En France, Jean Pinon, responsable de l'équipe de pathologie forestière à l'Inra de Nancy, a le premier eu l'idée de lancer un programme de recherche pour créer des hybrides vraiment résistants à la graphiose.
Lutèce résiste depuis vingt ans
«L'orme, essence d'un grand intérêt écologique, qui fournit un bois d'oeuvre et de chauffage intéressant, me semblait mériter un minimum de recherches, déclare le pathologiste. Nous avons engagé une série de croisements entre hybrides originaires des Pays-Bas, du Royaume-Uni et de Chine.»
Ces travaux ont débouché sur l'obtention d'un hybride, Lutèce, aux gènes européens à 90 % et résistant à la graphiose. Certains sujets plantés dans le bois de Vincennes, à Paris, résistent à la maladie depuis plus de vingt ans.
«Son port droit et élancé, son écorce lisse, en font un arbre particulièrement bien adapté aux alignements comme les allées de ferme, suggère Patrice Boiron. Grâce à sa bonne dominance apicale, Lutèce est également parfait en plantation isolée aux abords de certains bâtiments et pour procurer de l'ombre aux animaux.»
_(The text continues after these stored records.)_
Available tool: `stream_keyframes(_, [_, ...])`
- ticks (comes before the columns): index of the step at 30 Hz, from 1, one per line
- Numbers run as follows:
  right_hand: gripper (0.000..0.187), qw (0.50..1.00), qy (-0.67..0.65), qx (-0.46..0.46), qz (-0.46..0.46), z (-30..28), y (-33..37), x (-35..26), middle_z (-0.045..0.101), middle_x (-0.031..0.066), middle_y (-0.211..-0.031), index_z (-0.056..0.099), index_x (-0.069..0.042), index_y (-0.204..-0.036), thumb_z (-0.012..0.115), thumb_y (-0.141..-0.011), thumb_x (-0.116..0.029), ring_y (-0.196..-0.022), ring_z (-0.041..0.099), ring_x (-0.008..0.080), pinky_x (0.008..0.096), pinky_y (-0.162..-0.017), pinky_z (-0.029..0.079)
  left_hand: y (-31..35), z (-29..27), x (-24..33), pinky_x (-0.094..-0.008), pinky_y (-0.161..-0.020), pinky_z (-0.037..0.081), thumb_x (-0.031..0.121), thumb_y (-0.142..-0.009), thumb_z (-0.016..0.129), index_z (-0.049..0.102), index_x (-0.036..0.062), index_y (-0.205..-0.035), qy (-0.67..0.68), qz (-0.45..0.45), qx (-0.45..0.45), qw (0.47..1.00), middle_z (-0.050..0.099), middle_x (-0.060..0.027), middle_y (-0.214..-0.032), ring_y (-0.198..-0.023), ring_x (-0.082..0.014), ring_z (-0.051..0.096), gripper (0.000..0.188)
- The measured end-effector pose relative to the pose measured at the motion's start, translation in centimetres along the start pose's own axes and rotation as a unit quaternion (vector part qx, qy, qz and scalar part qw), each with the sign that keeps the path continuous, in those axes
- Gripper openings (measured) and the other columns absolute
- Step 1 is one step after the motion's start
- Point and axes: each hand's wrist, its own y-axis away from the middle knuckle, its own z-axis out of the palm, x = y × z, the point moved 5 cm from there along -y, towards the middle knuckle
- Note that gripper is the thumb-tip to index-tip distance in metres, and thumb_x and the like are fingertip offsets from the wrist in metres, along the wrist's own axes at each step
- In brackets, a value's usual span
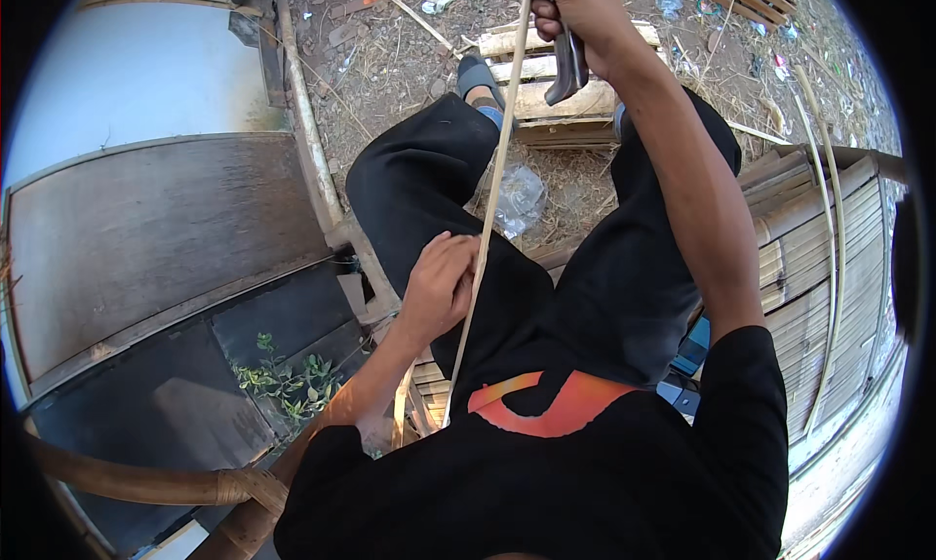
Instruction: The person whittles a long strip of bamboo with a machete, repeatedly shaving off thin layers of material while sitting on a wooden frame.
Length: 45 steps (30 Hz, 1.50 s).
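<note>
A long, thin bamboo strip [499, 160] slants from the top of the view down to my lap. My left hand [444, 282] is closed at the strip's lower half, with its fingertips against it. Farther out, my right hand [585, 22] grips a dark, curved knife handle [567, 68]. The strip's upper part runs along the fingers of that hand, by the thumb. No blade shows; the hand and the picture's edge hide it. The strip's lower end lies near my shirt, left of its orange print.
A low slatted bamboo stand [565, 102] is between my feet, with a clear plastic bag [520, 199] on the ground nearer me. Woven bamboo slats [780, 268] are at right. At left are brown board panels [175, 238] and a leafy plant [292, 380].
</note>
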Motion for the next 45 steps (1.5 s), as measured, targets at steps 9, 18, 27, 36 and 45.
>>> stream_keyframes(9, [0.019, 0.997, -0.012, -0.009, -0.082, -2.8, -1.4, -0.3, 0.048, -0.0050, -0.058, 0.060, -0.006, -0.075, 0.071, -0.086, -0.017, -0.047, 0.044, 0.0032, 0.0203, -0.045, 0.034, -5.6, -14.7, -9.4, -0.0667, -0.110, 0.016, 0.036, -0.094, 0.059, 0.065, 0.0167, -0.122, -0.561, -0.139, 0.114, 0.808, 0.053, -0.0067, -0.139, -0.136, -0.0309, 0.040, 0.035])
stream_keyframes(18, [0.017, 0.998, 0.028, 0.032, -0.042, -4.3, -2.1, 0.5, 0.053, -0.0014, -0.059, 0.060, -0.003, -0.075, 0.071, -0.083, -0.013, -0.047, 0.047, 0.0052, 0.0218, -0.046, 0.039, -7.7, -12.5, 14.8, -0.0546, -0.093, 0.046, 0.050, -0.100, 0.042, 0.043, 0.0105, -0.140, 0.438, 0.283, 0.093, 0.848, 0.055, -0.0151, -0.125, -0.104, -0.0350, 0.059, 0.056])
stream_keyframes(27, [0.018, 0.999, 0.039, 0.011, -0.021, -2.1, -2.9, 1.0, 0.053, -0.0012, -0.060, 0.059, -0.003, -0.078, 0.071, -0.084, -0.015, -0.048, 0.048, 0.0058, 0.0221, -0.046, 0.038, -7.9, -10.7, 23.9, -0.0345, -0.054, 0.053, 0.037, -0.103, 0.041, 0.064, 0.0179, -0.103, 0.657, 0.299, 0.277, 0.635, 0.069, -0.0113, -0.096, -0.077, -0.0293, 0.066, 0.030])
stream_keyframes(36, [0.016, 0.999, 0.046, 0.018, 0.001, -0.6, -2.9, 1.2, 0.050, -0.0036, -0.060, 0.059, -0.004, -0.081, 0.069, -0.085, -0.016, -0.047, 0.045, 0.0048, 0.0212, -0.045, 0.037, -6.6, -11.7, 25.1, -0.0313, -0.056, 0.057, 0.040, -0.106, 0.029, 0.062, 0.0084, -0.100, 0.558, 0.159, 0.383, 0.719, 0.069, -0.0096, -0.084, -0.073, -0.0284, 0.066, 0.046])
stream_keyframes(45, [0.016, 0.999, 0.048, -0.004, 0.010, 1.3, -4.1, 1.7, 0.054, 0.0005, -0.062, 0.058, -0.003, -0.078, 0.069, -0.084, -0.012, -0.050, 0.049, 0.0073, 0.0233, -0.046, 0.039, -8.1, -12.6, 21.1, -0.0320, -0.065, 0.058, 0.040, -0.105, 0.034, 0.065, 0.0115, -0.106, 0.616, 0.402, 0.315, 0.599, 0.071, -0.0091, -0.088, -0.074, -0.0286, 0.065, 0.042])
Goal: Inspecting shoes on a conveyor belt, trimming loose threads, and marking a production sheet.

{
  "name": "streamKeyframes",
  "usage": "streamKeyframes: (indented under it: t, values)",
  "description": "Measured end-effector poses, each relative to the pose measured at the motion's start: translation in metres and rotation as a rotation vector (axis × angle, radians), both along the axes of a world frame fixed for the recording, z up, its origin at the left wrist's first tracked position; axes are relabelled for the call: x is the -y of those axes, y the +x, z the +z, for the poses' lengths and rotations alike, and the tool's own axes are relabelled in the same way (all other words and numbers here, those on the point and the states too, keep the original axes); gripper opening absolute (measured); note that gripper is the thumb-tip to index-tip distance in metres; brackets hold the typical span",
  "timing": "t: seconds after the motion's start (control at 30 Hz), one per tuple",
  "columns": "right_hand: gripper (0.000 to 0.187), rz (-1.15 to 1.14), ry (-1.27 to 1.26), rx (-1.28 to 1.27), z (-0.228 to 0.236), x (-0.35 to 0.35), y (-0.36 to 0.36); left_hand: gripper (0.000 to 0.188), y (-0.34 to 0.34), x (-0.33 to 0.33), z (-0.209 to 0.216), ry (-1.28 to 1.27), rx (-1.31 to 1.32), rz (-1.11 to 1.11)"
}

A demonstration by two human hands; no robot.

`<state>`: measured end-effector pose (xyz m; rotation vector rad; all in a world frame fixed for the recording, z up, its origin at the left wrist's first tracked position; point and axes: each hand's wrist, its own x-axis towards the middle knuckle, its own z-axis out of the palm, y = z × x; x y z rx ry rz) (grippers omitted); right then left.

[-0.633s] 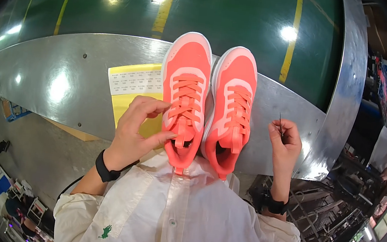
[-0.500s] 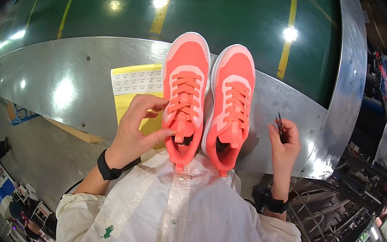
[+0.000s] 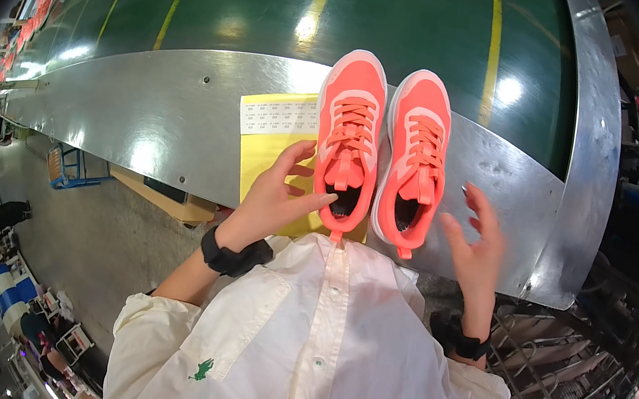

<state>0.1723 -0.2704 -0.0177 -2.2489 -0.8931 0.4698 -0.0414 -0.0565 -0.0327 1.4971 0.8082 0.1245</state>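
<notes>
Head view: our left hand (image 3: 275, 202), curved half-open, touches the left coral lace-up sneaker (image 3: 357, 84) beside its round-toed mate (image 3: 423, 99) on a shiny sheet-metal ledge (image 3: 127, 108); our right hand (image 3: 462, 207) spreads, its hold unclear.

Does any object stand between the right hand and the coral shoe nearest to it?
Nothing visible stands in the way: between the right hand and the nearest coral shoe, only a strip of metal surface shows.
</notes>
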Motion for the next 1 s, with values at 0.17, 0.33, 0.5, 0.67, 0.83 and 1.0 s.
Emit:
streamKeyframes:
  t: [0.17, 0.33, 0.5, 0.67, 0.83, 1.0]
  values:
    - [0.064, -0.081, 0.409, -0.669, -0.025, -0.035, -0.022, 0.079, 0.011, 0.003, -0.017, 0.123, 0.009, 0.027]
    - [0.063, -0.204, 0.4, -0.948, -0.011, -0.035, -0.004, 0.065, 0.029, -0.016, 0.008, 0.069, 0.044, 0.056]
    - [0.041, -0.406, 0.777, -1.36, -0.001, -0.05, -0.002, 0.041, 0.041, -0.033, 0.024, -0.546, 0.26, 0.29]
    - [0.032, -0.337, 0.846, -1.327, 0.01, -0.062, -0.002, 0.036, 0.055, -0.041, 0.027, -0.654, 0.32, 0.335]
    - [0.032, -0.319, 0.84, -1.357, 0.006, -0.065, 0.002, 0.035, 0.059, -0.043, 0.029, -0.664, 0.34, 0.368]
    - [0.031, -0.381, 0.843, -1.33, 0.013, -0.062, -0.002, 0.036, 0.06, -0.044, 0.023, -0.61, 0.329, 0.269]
Aujourd'hui, cet arbre protégé par un certificat d'obtention végétale est distribué par plusieurs pépiniéristes qui bénéficient de la licence de développement. Pour les tailles les plus petites (de 40 cm à 1 m), il est proposé en mottes antichignon, les plus grandes tailles (de 1 m à 2,5 m) sont présentées en pots de 7 litres.
En parallèle, les pépiniéristes commercialisent un autre hybride issu de la sélection américaine, mais de génétique japonaise, le Sapporo Gold. «Cet arbre très vigoureux et rustique, mais à faible dominance apicale, me semble plus approprié pour la constitution de haies brise-vent», précise Patrice Boiron. Enfin, pour ceux qui seraient réticents à l'importation de gènes étrangers, tout espoir n'est pas perdu. Observateurs, botanistes et chercheurs ont remarqué que certains ormes champêtres avaient survécu à l'épidémie.
L'orme champêtre revient
«A partir de ce constat, nous avons recueilli puis effectué toute une série de tests sur ces populations indigènes, explique Éric Collin, animateur du réseau de conservation génétique des ormes au Cemagref. Nous cherchons à savoir si ces arbres présentent une réelle résistance à la graphiose ou s'ils ont échappé à la maladie pour une autre raison.» Après avoir bouturé huit sujets à partir de chacun de ces arbres, l'expérimentation débute quand les plants atteignent environ 2 m de haut. Une fois le champignon inoculé en période de pousse active, la réponse ne tarde pas. «Très rapidement les feuilles des arbres non résistants jaunissent et ceux-ci meurent dans l'année», constate Éric Collin.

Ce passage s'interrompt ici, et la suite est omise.